The fresh leaves were collected from H. muticus plants found on small inner islands in the Nasser Lake in Abu Simbel city of southern Egypt (22°29′23.2″N 31°47′44.3″E) according to the ethical guidelines of Ain Shams University (Cairo, Egypt) and approved through the administrative legalization channels of Desert Research Center head office (Cairo, Egypt). Seeds from the sampled H. muticus plants were stored in the applied genomics and biodiversity laboratory plant collections at Ain Shams University (voucher ID: LX00232; managed by the corresponding author). According to the manufacturer's manual, total genomic DNA was extracted using Wizard® Genomic DNA Purification Kit (PROMEGA, Madison, WI). The whole-genome sequencing was conducted on the Illumina HiSeq 2000 (Novogene, Beijing, China) with ∼300 bp insert size at 11× sequence depth. Clean pair-end reads were filtered, and de novo assembled using the single-contig approach (Magdy et al. 2019; Magdy and Ouyang 2020). The complete chloroplast genome was annotated as a circular molecule using the online annotation tool GeSeq (Tillich et al. 2017), whereas tRNAscan-SE V2 was used to find and annotate tRNA genes. All the annotated CDSs were verified and corrected by translation using Geneious R10 (Kearse et al. 2012). Finally, the genome map was generated by using the webserver OGDRAW (https://chlorobox.mpimp-golm.mpg.de/OGDraw.html).

The chloroplast genome of H. muticus is a double-stranded, circular DNA molecule and had a quadripartite structure similar to most land plant chloroplast genomes. The whole cp genome of H. muticus is 156,271 bp in length, containing 123 genes and 119 intergenic spacers (IGS) regions. Out of the 123 genes, 87 are coding sequences (CDS), 29 tRNA genes, and 8 rRNA genes. In detail, it is composed of two inverted repeats (IRA and IRB), both of which were 51,572 bp, separated by a large single-copy region (LSC, 86,764 bp) and a small single-copy region (SSC, 17,935 bp). The recorded GC content was 37.5%. All genes were single-copy except for 16 genes were double-copies. The double-copy genes were six protein-coding genes (rpl2, rpl23, ycf2, ndhB, rps7, and ycf1), four rRNAs (rRNA 5S, rRNA 4.5S, rRNA 23S and rRNA 16S) and five tRNAs (trnLCAA, trnNCUU, trnRACG, trnVGAC, and trnM CAU) and were located in the IR. Among annotated genes, eight genes (atpF, ndhA, ndhB, rpoC1, petD, petB, rpl16, and rpl2) harbored one intron, and three genes (clpP1, rps12, and ycf3) harbored two introns.

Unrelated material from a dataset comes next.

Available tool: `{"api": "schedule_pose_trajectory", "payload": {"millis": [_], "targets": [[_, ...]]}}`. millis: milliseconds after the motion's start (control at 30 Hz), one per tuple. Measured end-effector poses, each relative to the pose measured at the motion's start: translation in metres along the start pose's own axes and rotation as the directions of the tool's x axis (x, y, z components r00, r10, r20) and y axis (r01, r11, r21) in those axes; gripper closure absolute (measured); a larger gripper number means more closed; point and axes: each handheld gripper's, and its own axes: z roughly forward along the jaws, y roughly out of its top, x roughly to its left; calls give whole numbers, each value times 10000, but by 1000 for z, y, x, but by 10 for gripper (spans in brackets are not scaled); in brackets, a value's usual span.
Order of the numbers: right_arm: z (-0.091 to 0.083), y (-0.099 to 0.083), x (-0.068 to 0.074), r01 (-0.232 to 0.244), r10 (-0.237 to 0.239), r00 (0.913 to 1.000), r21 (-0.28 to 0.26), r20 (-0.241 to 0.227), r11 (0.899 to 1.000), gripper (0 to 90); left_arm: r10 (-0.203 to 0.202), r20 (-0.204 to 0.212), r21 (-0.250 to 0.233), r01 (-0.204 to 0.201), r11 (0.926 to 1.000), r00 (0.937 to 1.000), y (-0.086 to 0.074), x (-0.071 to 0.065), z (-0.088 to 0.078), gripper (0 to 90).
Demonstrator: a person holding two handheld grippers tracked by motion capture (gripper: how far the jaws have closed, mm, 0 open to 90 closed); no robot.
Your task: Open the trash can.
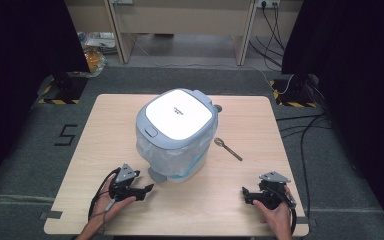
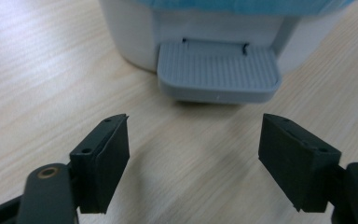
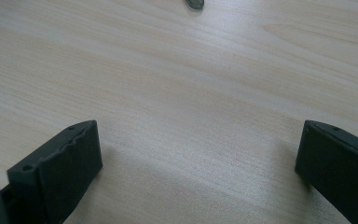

Phylogenomic analysis was performed using complete chloroplast genomes of H. muticus and other six species from the Solanaceae family along with the Hordeum jubatum (Foxtail Barley) as an outgroup. All chloroplast genomes were compared using Mauve aligner (Darling et al. 2004) and the tree was computed using FastTree V2 (Price et al. 2010). The maximum likelihood-based phylogeny revealed the kinship of H. muticus and H. niger with the highest bootstrap support values (1.00) compared to other genera of the family Solanaceae (Figure 1). The sequenced chloroplast genome was confirmed as a member of the genus Hyoscyamus and is the first completed chloroplast genome of H. muticus to be announced. The chloroplast genome should provide informative data both for the conservation genetics and any future plastomic and/or evolutionary studies of the genus Hyoscyamus and family Solanaceae. A family that has significantly contributed to molecular plant genetics and genomics since the beginning of the twentieth century (Gebhardt 2016).

Figure 1.

Maximum-likelihood tree based on eight complete chloroplast genomes. The number on each node indicates the bootstrap value (at 1000 runs). Hyoscyamus muticus is shown in bold, and GenBank accession numbers are listed for each species name.